** Work instruction **
Copy the data exactly. Images are the one exception.

--*--

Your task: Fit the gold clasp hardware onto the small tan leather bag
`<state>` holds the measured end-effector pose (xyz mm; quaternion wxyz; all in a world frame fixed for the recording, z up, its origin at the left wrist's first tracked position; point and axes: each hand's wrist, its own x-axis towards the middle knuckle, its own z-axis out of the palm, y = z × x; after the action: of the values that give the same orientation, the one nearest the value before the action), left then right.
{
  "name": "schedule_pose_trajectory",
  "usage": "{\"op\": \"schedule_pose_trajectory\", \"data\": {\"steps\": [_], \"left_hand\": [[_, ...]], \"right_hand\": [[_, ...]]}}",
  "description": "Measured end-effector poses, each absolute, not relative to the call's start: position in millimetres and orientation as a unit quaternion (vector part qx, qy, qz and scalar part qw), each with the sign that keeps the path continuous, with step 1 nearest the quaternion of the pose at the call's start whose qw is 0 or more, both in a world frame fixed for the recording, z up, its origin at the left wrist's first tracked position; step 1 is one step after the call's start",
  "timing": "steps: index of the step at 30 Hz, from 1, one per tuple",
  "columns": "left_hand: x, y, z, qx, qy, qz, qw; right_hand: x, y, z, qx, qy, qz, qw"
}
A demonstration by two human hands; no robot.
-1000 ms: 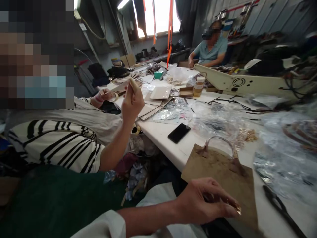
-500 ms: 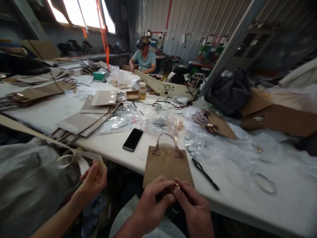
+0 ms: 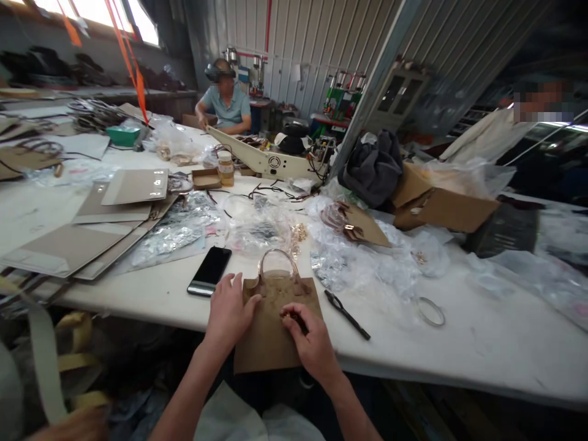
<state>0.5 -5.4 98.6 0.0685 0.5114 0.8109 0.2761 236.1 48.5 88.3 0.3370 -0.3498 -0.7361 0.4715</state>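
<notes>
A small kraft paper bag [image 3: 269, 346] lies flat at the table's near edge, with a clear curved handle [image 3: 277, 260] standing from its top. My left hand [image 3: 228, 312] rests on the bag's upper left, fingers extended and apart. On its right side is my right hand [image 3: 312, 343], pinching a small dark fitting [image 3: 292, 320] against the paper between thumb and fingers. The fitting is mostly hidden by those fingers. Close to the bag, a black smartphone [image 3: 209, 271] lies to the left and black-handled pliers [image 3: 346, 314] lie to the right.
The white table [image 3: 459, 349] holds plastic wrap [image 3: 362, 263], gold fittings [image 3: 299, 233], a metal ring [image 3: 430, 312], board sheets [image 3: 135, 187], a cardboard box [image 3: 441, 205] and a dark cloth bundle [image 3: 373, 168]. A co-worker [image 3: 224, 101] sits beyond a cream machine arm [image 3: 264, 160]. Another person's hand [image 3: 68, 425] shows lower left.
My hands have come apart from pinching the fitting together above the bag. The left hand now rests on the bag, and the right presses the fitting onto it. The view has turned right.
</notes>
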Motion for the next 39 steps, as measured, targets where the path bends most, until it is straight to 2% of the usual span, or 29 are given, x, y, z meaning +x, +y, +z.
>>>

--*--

** Exercise answer **
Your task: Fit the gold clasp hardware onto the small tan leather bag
`<state>` holds the measured end-effector pose (xyz mm; quaternion wxyz; all in a world frame fixed for the recording, z up, its origin at the left wrist's first tracked position; point and axes: each hand's wrist, its own x-axis towards the middle knuckle, its own z-axis out of the palm, y = z × x; after the action: of the values that give the same orientation, the one nearest the value before the action), left then right.
{
  "name": "schedule_pose_trajectory",
  "usage": "{\"op\": \"schedule_pose_trajectory\", \"data\": {\"steps\": [_], \"left_hand\": [[_, ...]], \"right_hand\": [[_, ...]]}}",
  "description": "Measured end-effector poses, each absolute, not relative to the call's start: position in millimetres and orientation as a unit quaternion (vector part qx, qy, qz and scalar part qw), each with the sign that keeps the path continuous, with step 1 nearest the quaternion of the pose at the call's start whose qw is 0 or more, both in a world frame fixed for the recording, z up, its origin at the left wrist's first tracked position; step 1 is one step after the call's start",
  "timing": "steps: index of the step at 30 Hz, from 1, one per tuple",
  "columns": "left_hand: x, y, z, qx, qy, qz, qw; right_hand: x, y, z, qx, qy, qz, qw"
}
A demonstration by two human hands; no robot.
-1000 ms: 
-500 ms: 
+0 ms: 
<state>0.5 -5.4 98.6 0.0685 0.5114 0.8109 0.2761 236.1 48.5 88.3 0.3370 -0.3498 -0.7361 0.4715</state>
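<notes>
A small kraft paper bag [image 3: 269, 346] lies flat at the table's near edge, with a clear curved handle [image 3: 277, 260] standing from its top. My left hand [image 3: 228, 312] rests on the bag's upper left, fingers extended and apart. On its right side is my right hand [image 3: 312, 343], pinching a small dark fitting [image 3: 292, 320] against the paper between thumb and fingers. The fitting is mostly hidden by those fingers. Close to the bag, a black smartphone [image 3: 209, 271] lies to the left and black-handled pliers [image 3: 346, 314] lie to the right.
The white table [image 3: 459, 349] holds plastic wrap [image 3: 362, 263], gold fittings [image 3: 299, 233], a metal ring [image 3: 430, 312], board sheets [image 3: 135, 187], a cardboard box [image 3: 441, 205] and a dark cloth bundle [image 3: 373, 168]. A co-worker [image 3: 224, 101] sits beyond a cream machine arm [image 3: 264, 160]. Another person's hand [image 3: 68, 425] shows lower left.
My hands have come apart from pinching the fitting together above the bag. The left hand now rests on the bag, and the right presses the fitting onto it. The view has turned right.
</notes>
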Motion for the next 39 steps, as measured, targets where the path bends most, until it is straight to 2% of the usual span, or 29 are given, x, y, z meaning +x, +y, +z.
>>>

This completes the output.